Try it — Give the data again exactly, from its opening line through the line in which "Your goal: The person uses" appears.

START Record set

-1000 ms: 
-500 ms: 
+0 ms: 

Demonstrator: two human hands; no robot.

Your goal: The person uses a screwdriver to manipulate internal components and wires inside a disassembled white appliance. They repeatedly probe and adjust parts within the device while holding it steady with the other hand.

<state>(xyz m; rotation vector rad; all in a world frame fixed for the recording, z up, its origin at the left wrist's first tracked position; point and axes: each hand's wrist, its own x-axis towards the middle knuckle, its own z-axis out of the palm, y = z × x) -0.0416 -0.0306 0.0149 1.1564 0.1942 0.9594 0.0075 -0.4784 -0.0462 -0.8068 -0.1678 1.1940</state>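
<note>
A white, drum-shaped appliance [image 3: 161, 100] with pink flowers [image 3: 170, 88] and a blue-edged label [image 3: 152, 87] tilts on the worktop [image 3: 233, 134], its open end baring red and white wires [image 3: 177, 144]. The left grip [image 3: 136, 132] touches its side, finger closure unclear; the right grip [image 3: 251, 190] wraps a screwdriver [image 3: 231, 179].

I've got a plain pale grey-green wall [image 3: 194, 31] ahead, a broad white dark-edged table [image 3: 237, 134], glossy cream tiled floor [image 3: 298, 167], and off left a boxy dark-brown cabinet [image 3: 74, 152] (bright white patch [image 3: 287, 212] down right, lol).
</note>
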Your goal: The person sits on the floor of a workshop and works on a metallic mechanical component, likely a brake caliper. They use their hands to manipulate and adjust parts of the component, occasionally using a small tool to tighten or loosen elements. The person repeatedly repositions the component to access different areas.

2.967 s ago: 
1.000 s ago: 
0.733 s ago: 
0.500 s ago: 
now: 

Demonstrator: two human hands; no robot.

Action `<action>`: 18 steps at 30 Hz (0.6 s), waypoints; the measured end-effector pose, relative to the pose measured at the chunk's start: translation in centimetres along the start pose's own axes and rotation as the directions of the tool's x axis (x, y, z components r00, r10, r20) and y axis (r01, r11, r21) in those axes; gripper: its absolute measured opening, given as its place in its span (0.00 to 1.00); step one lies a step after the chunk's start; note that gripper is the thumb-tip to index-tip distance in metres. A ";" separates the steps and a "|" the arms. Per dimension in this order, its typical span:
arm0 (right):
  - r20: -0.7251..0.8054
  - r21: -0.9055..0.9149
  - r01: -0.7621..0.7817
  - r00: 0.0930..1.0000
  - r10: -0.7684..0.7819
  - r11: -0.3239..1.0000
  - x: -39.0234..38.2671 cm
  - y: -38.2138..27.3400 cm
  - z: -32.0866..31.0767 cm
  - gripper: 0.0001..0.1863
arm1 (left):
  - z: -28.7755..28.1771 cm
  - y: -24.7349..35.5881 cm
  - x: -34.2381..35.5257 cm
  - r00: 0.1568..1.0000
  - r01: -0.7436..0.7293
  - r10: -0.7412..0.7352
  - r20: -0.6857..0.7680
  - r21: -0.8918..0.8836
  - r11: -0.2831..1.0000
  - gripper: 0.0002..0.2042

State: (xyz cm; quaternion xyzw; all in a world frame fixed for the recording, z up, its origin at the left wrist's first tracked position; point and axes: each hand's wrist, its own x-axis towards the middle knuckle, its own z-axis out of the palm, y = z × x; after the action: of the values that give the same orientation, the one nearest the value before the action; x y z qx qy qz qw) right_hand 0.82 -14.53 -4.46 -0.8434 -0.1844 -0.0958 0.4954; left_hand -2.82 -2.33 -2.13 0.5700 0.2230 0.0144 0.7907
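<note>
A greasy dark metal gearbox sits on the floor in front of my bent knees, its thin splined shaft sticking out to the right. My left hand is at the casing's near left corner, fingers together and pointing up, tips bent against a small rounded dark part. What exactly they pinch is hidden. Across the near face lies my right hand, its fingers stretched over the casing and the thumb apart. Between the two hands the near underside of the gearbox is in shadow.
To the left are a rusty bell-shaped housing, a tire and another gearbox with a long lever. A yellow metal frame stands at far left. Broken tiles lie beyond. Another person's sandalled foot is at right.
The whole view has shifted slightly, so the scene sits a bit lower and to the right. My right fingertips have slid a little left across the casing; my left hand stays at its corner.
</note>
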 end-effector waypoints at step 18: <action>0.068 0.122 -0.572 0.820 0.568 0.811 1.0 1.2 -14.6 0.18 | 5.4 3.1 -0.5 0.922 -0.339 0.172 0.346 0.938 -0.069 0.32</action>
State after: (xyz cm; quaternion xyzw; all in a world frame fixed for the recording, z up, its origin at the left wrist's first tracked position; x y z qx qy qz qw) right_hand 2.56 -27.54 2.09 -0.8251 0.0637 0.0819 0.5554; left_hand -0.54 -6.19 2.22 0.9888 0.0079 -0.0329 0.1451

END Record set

Answer section —
-1000 ms: 
-500 ms: 
+0 ms: 

Demonstrator: two human hands; no robot.

Your goal: The person uses a screwdriver to manipulate internal components and wires inside a disassembled white appliance. They repeatedly probe and adjust parts within the device while holding it steady with the other hand.

Nothing else is required to complete the exercise.